- [About this task] From the records below, set down exactly the lines starting with the line that contains "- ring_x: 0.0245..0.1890" and going on through the line that contains "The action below". Nothing else is wanted.

- [Excerpts from a dataset]
Start of Block

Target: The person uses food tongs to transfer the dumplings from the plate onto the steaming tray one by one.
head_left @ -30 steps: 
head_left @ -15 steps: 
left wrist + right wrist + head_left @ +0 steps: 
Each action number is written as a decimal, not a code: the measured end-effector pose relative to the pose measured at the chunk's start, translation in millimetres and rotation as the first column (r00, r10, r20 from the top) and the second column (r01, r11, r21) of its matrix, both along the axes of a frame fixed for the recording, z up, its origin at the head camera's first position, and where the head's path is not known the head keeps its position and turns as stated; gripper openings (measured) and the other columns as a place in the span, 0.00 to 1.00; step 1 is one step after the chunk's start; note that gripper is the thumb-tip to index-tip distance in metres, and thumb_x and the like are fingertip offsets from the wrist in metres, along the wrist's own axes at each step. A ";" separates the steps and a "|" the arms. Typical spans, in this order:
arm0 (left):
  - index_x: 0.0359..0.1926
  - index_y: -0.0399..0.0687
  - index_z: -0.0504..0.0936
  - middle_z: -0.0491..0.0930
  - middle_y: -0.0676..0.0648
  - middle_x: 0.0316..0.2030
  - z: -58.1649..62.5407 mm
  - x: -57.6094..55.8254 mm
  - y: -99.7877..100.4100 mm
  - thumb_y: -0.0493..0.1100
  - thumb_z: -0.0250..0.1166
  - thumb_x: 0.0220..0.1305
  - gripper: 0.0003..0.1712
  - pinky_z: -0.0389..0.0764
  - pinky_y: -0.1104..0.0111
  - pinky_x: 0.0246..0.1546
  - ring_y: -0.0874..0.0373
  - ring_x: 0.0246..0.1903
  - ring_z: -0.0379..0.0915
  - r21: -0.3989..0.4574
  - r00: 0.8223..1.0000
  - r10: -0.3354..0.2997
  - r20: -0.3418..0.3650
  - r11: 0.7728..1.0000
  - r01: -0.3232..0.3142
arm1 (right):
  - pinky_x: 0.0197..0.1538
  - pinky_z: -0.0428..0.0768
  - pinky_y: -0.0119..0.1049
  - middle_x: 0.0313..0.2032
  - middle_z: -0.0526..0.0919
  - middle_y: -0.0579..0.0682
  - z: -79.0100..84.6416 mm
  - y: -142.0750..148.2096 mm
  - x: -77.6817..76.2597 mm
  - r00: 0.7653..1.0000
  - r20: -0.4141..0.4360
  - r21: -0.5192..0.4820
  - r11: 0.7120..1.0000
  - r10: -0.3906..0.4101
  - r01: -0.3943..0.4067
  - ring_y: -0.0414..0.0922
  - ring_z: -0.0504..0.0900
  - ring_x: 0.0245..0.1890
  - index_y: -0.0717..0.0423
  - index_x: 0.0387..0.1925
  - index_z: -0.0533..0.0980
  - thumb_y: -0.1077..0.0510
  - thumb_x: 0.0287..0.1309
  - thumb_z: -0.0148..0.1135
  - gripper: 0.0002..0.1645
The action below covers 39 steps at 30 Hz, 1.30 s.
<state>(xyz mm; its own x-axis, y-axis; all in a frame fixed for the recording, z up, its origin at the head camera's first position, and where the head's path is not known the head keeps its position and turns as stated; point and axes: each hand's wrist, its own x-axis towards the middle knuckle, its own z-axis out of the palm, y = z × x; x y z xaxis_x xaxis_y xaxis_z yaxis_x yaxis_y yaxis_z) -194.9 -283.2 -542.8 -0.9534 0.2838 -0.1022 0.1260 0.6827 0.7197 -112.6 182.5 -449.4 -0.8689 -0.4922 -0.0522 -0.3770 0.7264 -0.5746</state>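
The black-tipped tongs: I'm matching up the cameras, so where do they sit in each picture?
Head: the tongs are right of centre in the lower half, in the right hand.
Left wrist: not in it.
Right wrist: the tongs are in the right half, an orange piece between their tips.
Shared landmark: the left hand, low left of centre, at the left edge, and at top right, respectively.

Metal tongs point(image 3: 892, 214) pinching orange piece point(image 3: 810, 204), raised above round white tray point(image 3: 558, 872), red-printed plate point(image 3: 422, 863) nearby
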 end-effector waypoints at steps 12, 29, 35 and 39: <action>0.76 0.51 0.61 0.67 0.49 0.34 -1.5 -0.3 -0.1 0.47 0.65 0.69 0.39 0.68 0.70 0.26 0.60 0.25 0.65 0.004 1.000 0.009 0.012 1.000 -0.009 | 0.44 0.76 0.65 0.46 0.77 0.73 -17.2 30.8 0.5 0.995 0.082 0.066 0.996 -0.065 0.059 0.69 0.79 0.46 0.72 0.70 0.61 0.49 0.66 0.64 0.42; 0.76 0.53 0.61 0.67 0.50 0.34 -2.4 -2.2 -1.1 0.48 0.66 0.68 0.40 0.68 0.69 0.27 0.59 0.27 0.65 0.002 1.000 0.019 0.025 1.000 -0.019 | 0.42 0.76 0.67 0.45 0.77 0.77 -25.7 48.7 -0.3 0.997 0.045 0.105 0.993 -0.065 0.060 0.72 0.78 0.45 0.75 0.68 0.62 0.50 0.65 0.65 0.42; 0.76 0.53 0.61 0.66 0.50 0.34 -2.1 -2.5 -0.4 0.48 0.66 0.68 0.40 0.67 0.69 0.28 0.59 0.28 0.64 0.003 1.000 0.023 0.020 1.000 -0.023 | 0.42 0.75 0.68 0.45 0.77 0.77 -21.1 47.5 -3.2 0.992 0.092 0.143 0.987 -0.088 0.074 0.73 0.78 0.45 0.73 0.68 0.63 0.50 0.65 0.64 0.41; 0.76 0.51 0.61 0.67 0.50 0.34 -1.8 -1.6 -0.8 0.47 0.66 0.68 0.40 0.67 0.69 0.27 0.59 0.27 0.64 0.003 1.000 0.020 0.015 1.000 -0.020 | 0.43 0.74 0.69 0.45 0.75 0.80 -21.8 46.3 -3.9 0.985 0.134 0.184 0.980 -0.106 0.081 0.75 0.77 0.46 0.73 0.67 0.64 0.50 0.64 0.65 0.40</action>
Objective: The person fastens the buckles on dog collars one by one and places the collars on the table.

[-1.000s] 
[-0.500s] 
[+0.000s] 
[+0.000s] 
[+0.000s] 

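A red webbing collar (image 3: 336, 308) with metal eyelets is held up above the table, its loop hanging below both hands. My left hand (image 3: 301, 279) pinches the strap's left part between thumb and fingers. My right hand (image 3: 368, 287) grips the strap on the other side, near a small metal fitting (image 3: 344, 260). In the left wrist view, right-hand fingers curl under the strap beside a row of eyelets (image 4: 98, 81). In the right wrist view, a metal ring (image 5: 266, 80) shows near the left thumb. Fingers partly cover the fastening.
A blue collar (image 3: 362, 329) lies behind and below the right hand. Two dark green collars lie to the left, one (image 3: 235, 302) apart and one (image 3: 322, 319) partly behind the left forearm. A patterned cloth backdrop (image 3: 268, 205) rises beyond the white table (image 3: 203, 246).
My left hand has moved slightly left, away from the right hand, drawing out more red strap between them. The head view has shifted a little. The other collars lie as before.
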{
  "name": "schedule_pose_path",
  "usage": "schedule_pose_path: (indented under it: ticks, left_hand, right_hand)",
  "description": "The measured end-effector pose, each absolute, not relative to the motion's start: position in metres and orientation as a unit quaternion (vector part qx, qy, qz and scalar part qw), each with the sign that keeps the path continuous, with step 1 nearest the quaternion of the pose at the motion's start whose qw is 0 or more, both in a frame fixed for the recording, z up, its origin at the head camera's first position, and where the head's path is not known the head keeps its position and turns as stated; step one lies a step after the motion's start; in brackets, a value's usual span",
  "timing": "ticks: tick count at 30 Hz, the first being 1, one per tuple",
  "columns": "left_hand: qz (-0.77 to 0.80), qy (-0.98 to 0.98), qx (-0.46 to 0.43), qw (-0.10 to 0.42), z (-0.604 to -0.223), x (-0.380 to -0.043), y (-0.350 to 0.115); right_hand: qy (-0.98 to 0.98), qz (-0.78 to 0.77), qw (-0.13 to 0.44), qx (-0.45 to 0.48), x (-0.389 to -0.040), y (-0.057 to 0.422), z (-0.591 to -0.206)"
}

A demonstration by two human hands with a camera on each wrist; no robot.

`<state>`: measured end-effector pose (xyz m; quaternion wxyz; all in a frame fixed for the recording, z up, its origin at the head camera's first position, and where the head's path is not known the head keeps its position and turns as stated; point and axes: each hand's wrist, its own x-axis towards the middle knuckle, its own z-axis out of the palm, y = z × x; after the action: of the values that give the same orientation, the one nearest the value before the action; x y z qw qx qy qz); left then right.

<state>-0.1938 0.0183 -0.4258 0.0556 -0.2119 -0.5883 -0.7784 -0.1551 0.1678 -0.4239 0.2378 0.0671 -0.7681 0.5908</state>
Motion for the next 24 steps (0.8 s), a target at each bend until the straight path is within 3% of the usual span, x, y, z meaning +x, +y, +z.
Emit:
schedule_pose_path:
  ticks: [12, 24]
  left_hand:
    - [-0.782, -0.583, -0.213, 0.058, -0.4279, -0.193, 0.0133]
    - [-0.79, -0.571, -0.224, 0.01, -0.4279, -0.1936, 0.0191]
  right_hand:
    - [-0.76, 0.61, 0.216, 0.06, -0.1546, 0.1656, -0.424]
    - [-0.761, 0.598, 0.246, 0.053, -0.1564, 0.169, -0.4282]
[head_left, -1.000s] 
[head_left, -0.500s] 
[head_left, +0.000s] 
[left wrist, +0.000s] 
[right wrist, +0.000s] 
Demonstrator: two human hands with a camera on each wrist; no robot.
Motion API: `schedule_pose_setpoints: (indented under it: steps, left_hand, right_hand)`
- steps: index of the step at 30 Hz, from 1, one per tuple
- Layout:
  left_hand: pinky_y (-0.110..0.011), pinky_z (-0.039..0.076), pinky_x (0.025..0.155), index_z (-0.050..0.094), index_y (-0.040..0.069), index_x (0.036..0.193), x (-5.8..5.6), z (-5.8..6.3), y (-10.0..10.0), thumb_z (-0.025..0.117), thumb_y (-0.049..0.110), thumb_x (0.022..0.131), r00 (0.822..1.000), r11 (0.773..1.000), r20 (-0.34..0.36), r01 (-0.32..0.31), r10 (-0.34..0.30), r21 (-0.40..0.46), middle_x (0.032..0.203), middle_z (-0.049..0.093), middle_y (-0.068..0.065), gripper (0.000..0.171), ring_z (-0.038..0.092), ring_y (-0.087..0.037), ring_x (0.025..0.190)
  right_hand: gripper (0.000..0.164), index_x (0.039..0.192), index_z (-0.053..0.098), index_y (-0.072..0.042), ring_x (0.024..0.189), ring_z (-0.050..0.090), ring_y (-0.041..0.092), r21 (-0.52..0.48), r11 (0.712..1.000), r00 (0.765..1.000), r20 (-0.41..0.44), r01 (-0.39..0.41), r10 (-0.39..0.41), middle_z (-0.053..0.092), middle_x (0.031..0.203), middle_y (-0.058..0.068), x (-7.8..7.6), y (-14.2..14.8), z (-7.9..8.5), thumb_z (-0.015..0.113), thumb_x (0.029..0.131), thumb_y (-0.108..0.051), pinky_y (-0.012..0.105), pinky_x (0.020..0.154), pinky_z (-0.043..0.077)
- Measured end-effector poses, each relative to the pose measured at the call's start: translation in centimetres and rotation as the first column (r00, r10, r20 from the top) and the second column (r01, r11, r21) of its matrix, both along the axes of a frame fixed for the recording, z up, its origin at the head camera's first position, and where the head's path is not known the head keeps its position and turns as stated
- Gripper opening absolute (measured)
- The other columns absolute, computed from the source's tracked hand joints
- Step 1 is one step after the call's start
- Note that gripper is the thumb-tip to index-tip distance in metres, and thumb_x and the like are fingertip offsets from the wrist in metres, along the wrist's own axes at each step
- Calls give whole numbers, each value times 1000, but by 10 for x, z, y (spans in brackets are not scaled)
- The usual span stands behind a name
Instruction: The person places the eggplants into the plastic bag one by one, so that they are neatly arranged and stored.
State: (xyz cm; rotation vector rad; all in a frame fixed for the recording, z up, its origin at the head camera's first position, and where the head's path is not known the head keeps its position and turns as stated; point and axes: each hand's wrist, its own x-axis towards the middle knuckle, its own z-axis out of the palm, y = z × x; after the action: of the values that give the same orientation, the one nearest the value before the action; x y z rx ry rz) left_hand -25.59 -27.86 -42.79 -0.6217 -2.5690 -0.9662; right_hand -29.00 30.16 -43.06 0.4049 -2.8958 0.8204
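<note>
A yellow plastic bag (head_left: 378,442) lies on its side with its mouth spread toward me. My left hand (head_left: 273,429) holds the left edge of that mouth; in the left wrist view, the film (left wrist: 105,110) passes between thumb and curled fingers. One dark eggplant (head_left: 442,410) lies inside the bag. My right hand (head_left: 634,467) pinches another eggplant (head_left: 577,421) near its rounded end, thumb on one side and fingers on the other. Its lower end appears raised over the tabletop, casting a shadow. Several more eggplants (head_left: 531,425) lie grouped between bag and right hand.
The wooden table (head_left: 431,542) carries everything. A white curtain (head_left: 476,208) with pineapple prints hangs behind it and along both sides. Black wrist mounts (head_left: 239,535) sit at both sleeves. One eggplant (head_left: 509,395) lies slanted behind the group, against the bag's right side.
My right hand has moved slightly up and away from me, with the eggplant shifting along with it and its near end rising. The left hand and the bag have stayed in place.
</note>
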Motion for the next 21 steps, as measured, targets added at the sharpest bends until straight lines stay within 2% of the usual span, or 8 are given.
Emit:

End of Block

- [Output for this exercise]
  - ring_x: 0.0245..0.1890
  - index_y: -0.0717..0.0423
  - index_x: 0.0387..0.1925
  - index_z: -0.0533..0.0980
  - thumb_y: -0.1077..0.0510
  - thumb_x: 0.0287..0.1309
  - thumb_z: -0.0148..0.1135
  - gripper: 0.0002..0.1645
The action below covers 39 steps at 30 Hz, 1.30 s.

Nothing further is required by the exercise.